Res: 1.5212; 1.5250; 1.5267; 1.5284
Sup: 1.5163; 1.5150; 1.5125; 1.5087
USD/JPY
Near-term tone remains soft, as descending daily 20SMA capped yesterday’s action, which left lower top at 117.98 and ended in red, but again closing above 117.20, former range floor. Daily indicators are establishing in negative territory that keeps immediate supports at 116.86 in focus, with sustained break lower to re-focus key supports at 115.83 and 115.55. On the upside, daily 20SMA and Tenkan-sen, mark strong barrier at 117.75, with break here to expose daily Ichimoku cloud top, currently at 118.43, that kept the upside attempts limited for the past two-weeks.
Res: 117.42; 117.66; 117.98; 118.43
Sup: 117.00; 116.86; 116.55; 115.83
AUD/USD
The pair enters sideways mode in the near-term trading, following full retracement of 0.7831/0.7624 descend, awaiting trigger for fresh movements. Near-term tone is neutral, but larger picture remains bearish, with daily 10SMA limiting corrective attempts. The downside would remain vulnerable, while 10SMA caps and keeps intact pivotal barriers at 0.7995, daily 20SMA and 0.8023, 28 Jan lower top, break of which is required to trigger stronger correction.
Res: 0.7845; 0.7856; 0.7900; 0.7930
Sup: 0.7732; 0.7700; 0.7661; 0.7624
AUD/NZD
The pair remains under pressure and continues to focus the downside targets, with near-term consolidation above 1.05 handle, expected to precede fresh push lower. Acceleration from 1.0792 high, which broke below Fibonacci 61.8% of 1.0350/1.0792 rally, signals possible return to key 1.0350 support, with barriers at 1.0600, daily cloud base / daily 20SMA and 1.0630, daily 10/55SMA’s bear cross, expected to cap.
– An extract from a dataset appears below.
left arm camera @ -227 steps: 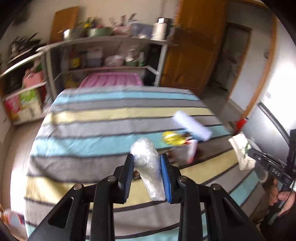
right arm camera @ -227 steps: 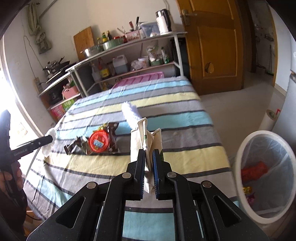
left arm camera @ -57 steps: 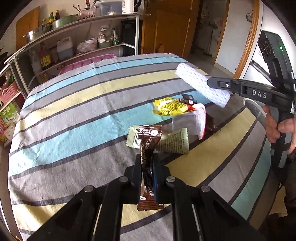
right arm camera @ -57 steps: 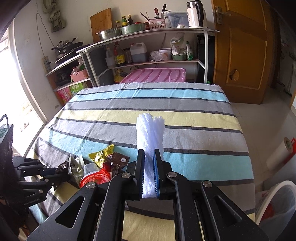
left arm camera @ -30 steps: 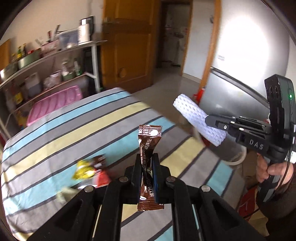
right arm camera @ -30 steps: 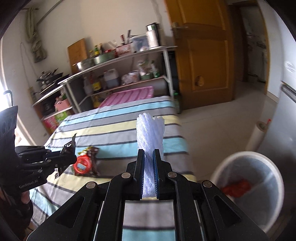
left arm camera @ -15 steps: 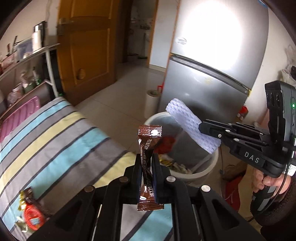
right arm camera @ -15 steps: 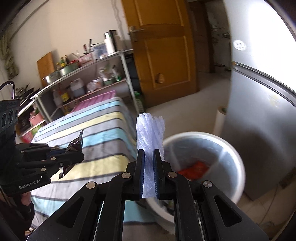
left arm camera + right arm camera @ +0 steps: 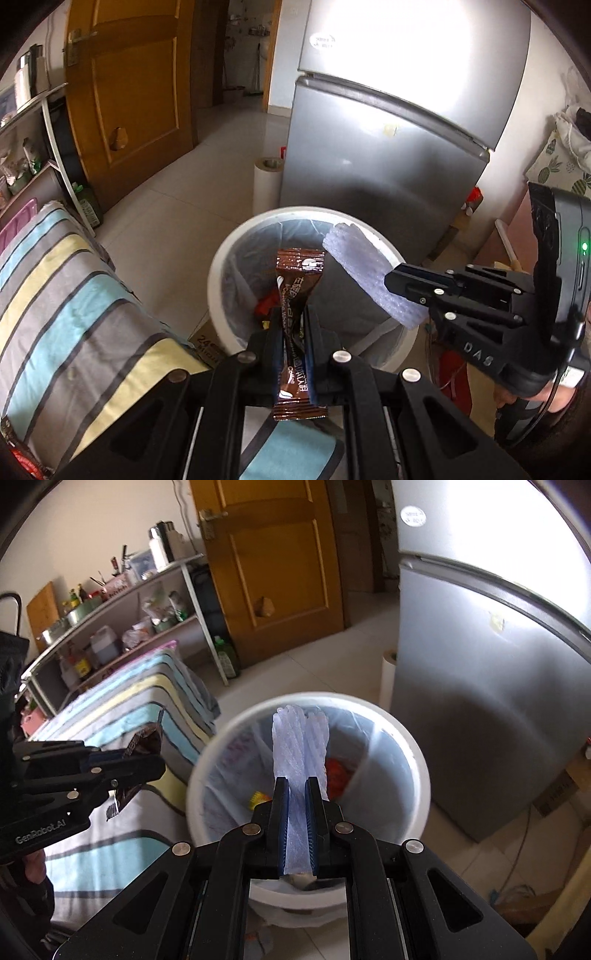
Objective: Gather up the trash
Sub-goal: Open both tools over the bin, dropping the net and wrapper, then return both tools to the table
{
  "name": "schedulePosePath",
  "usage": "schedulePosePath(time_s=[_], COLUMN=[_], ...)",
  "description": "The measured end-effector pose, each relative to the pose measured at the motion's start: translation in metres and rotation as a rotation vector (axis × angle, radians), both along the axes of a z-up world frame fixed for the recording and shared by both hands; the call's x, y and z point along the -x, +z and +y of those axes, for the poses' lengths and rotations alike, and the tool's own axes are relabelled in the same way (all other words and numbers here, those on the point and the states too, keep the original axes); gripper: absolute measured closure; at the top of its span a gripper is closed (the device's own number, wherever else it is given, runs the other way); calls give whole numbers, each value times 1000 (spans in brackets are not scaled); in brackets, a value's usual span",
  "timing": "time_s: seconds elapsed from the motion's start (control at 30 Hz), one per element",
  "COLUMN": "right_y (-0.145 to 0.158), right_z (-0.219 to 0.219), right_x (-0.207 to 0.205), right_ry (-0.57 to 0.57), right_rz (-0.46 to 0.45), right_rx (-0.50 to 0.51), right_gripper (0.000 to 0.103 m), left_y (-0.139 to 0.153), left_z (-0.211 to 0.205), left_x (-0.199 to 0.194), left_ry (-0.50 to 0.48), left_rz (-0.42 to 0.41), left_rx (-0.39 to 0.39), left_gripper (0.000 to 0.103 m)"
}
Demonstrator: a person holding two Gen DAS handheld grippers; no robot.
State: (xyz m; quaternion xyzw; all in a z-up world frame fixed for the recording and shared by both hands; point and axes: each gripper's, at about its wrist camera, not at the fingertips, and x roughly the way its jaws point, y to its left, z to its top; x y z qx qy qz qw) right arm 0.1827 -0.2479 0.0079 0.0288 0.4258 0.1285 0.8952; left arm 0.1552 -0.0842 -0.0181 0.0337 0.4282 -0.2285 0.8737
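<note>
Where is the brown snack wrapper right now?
In the left wrist view, the brown wrapper is pinched in the left gripper, above the white bin beside the fridge.

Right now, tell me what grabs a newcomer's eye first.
The white bin on the floor beside the grey fridge, with red trash inside. Two pieces poised at it: a brown wrapper in the left gripper and a white foam sleeve in the right gripper, jaws shut on each.

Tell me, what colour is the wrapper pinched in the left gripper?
Dark brown wrapper with white print, clearest in the left wrist view.
</note>
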Motion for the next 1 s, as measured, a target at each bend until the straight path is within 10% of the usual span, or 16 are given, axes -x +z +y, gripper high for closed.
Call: schedulePosePath(time_s=[0.13, 0.27, 1.0], right_y=[-11, -15, 30], right_z=[-8, -11, 38], right_x=[-8, -9, 15], right_ry=[-15, -27, 39], right_rz=[33, 37, -90], right_rx=[10, 20, 12], right_gripper=[93, 90, 73], left_y=[-9, -10, 30], left_z=[-6, -3, 86], left_x=[-4, -5, 38], left_ry=[-1, 21, 197], left_rz=[20, 23, -102], left_rx=[-11, -2, 47], left_gripper=[90, 53, 48])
Sustained break below 1.05 level is required to push daily indicators into negative territory and confirm bears fully in play.
Res: 1.0545; 1.0600; 1.0631; 1.0650
Sup: 1.0500; 1.0455; 1.0423; 1.0400
XAU/USD
Spot Gold trades in a narrowing choppy mode, entrenched between descending daily 10SMA and 200 SMA that reinforces near-term base at 1251. Yesterday’s positive close sidelined immediate downside risk, however, retest of strong 1251 support cannot be ruled out, as daily indicators are heading south and bearish momentum building up. Tone of near-term studies is neutral and requires break out of near-term 1251/1285 range, to establish fresh direction. Daily 10SMA, currently at 1276, offers initial barrier, ahead of pivotal 1285 tops, above which to focus psychological 1300 resistance. Conversely, violation of strong 1251 support, 200SMA / Fibonacci 38.2%, would signal fresh extension of pullback from 1307 peak.